Challenges and risks

The challenges and risks are abundant. For starters, too many organizations don’t always vet the software components they buy or pull from the internet. Mackey noted that while some companies do a thorough background check on vendors before they buy — covering everything from the executive team, financials, ethics, product quality, and other factors to generate a vendor risk-assessment score — that isn’t the norm.

“The rest of the world is coming through, effectively, an unmanaged procurement process,” he said. “In fact, developers love that they can just download anything from the internet and bring it into their code.”

While there may be some regulatory or compliance requirements on those developers, “they typically aren’t there from the security perspective,” Mackey said. “So once you’ve decided that, say, an Apache license is an appropriate thing to use within an organization, whether there are any unpatched CVEs [Common Vulnerabilities and Exposures] associated with anything with an Apache license, that’s somebody else’s problem.
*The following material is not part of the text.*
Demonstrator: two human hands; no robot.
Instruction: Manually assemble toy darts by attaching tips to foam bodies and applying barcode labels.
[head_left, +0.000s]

There’s a lot of things that fall into the category of somebody else’s problem.”

Then there’s the fact that the large majority of the software in use today — nearly 80% — is open source, as documented by the annual “Open Source Security and Risk Analysis” (OSSRA) report by the Synopsys CyRC.

Open source software is no more or less secure than commercial or proprietary software and is hugely popular for good reasons — it’s usually free and can be customized to do whatever a user wants, within certain licensing restrictions.

But, as Mackey noted, open source software is generally made by volunteer communities — sometimes very small communities — and those involved may eventually lose interest or be unable to maintain a project. That means if vulnerabilities get discovered, they won’t necessarily get fixed.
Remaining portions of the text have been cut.